Nationalgeographic.co.id—Tim ilmuwan Ohio State University mengumpulkan 49 kelelawar pemakan katak dengan serangkaian suara yang menarik perhatian mereka. Suara tersebut adalah suara panggilan kawin dari spesies katak túngara jantan (Engystomops pustulosus) yang merupakan mangsa yang disukai kelelawar tersebut.
Para ilmuwan melatih kelelawar ini untuk terbang menuju salah satu sumber suara yang kemudian diganti dengan nada dering. Setelah dilatih, kelelawar ini kemudian dilepaskan dan dipasangi micro chip agar dapat dilacak.
Selanjutnya, antara satu dan empat tahun kemudian, 8 dari kelelawar itu ditangkap kembali dan diekspos lagi ke suara yang berhubungan dengan makanan. Semua dari mereka terbang ke arah suara, dan 6 terbang ke speaker dan mengambil hadiah makanan, yang berarti mereka berharap untuk menemukan makanan.
May Dixon, seorang postdoctoral dan peneliti di Ohio State University mengaku terkejut dengan hasil tersebut dan tidak mengira kelelawar masih mengingat suara yang didengarnya 1 tahun yang lalu.
"Saya terkejut! Saya berpikir bahwa setidaknya satu tahun akan menjadi waktu yang masuk akal bagi mereka untuk mengingat, mengingat semua hal lain yang perlu mereka ketahui dan mengingat bahwa memori jangka panjang memang memiliki biaya yang nyata," kata Dixon.
"Empat tahun menurut saya waktu yang lama untuk mempertahankan suara yang mungkin tidak akan pernah Anda dengar lagi."
Laporan penelitian tersebut telah diterbitkan di jurnal Current Biology dengan judul "Long-term memory in frog-eating bats" pada 20 Juni 2022.
Dalam penelitian mereka, Dixon dan rekannya memaparkan kelelawar Trachops cirrhosus yang ditangkap liar ke suara yang sangat menarik di laboratorium. Jika mereka menghampiri sumber suara, maka kelelawar akan mendapatkan daging katak yang mereka sukai.
Seiring waktu, suara itu bercampur dan secara bertahap digantikan oleh nada dering, tetapi hadiahnya sama. Para peneliti kemudian memperkenalkan tiga nada dering lainnya, tidak ada yang terhubung dengan hadiah makanan.

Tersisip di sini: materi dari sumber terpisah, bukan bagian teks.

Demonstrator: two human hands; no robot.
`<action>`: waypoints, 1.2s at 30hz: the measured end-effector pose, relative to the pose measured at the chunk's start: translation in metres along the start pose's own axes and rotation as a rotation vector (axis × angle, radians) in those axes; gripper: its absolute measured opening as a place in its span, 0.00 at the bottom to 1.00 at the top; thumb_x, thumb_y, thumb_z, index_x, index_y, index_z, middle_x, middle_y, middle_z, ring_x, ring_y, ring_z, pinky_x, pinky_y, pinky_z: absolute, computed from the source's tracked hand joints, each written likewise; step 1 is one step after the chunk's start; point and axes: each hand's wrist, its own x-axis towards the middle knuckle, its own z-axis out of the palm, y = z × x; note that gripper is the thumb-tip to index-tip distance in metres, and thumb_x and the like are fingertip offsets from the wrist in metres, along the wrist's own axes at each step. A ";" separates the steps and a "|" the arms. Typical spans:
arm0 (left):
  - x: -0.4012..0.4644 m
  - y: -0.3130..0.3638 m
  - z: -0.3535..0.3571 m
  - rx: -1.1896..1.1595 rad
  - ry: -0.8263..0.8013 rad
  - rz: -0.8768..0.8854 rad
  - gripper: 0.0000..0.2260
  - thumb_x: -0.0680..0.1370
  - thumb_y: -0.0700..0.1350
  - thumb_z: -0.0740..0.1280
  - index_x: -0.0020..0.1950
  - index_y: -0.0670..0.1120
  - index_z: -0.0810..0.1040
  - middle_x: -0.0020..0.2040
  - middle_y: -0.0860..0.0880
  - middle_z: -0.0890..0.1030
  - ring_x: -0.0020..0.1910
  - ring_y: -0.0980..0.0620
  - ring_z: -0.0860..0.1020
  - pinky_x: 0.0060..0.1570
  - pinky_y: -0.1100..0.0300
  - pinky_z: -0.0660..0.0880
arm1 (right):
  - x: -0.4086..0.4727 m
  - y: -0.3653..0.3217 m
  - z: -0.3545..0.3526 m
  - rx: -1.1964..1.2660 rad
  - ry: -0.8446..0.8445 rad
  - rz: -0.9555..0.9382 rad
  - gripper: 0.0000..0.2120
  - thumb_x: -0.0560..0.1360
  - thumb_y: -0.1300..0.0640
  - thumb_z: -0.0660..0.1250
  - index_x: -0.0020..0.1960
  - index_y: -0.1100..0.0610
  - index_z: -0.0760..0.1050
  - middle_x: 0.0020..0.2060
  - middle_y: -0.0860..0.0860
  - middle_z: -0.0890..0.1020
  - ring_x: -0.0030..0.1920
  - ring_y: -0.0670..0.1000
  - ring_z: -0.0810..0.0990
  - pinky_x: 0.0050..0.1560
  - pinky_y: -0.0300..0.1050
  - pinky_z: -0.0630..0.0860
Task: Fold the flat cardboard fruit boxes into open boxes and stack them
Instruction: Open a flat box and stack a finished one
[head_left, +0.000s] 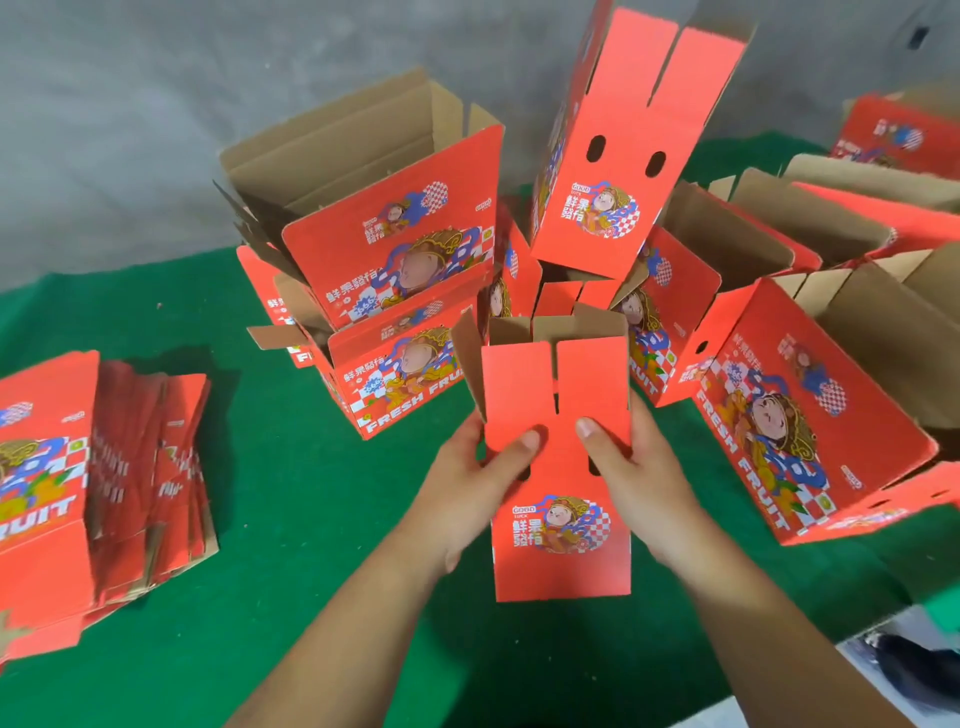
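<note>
Over the green surface (311, 519), both hands have a red box (558, 467) held up off the cloth, end panel facing the camera. Left hand (470, 483) grips the left edge, thumb pressed flat near a handle hole; right hand (631, 473) does the same on the right edge, fingers wrapped behind where I can't see them. Looks like the two-sided hold keeps the sleeve squared up while the slotted top flaps stand loose, so I'd guess it's popped open and the flaps or bottom still need doing.

Flat stack (104, 493) waits at the left, well apart. Folded boxes (395, 260) are piled just behind, one tall box (618, 145) standing on end, more open ones (810, 395) tipped over on the right. That pile crowds the space straight ahead, so stacking room is tight.
</note>
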 end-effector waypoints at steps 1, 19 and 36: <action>-0.003 0.001 0.005 0.005 -0.002 0.042 0.14 0.81 0.47 0.70 0.66 0.49 0.77 0.50 0.55 0.87 0.45 0.59 0.85 0.42 0.69 0.78 | -0.002 -0.003 -0.005 -0.003 0.036 -0.015 0.21 0.82 0.58 0.67 0.72 0.43 0.70 0.59 0.36 0.82 0.60 0.39 0.81 0.57 0.40 0.78; -0.021 0.019 0.058 0.274 -0.226 0.297 0.40 0.73 0.66 0.66 0.82 0.57 0.59 0.81 0.65 0.55 0.76 0.74 0.52 0.79 0.64 0.52 | -0.022 -0.036 -0.039 -0.415 0.247 0.111 0.67 0.51 0.23 0.75 0.74 0.24 0.31 0.76 0.53 0.54 0.78 0.62 0.54 0.72 0.72 0.61; 0.025 0.103 0.126 0.250 -0.352 0.381 0.26 0.82 0.49 0.67 0.79 0.50 0.67 0.64 0.51 0.82 0.56 0.62 0.80 0.60 0.66 0.73 | 0.013 -0.047 -0.143 -0.445 0.856 -0.636 0.64 0.62 0.34 0.81 0.82 0.57 0.47 0.76 0.59 0.55 0.80 0.62 0.53 0.79 0.66 0.51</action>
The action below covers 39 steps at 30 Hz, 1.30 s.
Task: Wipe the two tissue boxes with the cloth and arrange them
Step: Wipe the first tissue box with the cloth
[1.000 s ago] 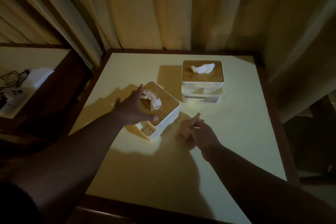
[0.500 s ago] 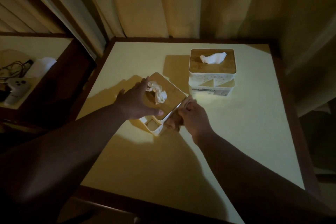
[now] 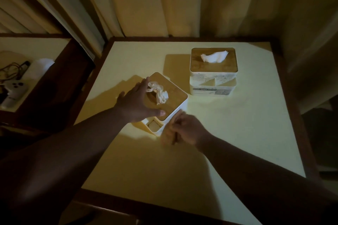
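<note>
At far left I see a game controller (image 3: pixel 13 90) on a side shelf (image 3: pixel 36 45). My left hand (image 3: pixel 139 105) lies flat on the wooden lid of the near tissue box (image 3: pixel 172 102), fingers spread, thumb at the lid's front edge; a crumpled tissue (image 3: pixel 159 93) stands up from its slot. My right hand (image 3: pixel 186 129), fingers curled together, bunches the cloth (image 3: pixel 167 137) against that box's right front side. The far tissue box (image 3: pixel 213 73) stands apart, toward the back right of the table (image 3: pixel 237 133).
</note>
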Available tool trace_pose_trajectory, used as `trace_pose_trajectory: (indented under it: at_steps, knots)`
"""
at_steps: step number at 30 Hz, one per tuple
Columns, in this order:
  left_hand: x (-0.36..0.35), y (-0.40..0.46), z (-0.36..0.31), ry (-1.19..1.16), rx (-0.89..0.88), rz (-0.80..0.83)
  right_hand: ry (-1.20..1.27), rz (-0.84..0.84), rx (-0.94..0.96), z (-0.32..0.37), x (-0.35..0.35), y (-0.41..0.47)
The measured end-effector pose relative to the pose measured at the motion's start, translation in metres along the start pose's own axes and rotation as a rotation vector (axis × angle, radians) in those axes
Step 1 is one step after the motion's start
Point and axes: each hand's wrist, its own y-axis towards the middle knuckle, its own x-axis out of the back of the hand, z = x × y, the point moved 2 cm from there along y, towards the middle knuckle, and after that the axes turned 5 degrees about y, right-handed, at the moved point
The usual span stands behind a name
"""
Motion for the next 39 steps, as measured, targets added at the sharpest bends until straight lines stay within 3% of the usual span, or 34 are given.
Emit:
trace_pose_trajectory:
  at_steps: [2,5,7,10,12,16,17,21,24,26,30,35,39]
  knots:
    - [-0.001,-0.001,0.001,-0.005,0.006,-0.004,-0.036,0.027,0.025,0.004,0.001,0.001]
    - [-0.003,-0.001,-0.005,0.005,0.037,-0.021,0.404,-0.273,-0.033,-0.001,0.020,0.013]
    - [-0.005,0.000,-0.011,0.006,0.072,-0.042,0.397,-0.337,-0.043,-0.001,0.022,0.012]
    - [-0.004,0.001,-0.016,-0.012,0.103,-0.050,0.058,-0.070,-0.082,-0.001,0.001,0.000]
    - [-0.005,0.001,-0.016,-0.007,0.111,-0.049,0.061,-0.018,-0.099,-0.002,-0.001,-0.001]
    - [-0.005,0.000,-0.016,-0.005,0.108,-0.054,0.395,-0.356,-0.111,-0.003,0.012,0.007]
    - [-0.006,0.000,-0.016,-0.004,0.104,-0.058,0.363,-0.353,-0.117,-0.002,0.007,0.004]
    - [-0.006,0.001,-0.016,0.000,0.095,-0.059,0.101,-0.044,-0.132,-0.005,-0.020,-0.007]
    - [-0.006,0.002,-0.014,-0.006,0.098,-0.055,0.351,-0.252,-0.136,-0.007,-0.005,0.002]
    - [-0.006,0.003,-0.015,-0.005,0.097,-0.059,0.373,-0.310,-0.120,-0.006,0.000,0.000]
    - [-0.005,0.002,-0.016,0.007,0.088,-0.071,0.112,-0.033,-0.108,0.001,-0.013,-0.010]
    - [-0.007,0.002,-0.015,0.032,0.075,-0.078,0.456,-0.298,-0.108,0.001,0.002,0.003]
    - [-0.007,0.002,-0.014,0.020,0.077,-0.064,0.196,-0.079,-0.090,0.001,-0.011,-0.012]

Kelelawar dilatih untuk membedakan nada dering itu dan akhirnya tidak lagi terbang ke arah suara yang tidak mendapatkan hadiah daging. Setiap kelelawar mendapatkan setidaknya 40 makanan ringan dengan terbang ke nada dering terlatih selama 11 hingga 27 hari.
Semua kelelawar dipasangi microchip dan dikembalikan ke alam liar. Dimulai setahun kemudian dan selama tiga tahun tambahan, tim menangkap kelelawar dan mengidentifikasi delapan dari percobaan awal dengan microchip mereka.
Dalam tes tindak lanjut dari respons mereka terhadap nada dering asli yang mendapatkan hadiah, kedelapan kelelawar yang terlatih dengan cepat terbang ke arah suara dan mampu membedakan antara nada dering itu dan nada baru lainnya. Meskipun banyak kelelawar yang terbang ke nada yang sama, suara yang tidak mendapatkan hadiah dari pelatihan awal.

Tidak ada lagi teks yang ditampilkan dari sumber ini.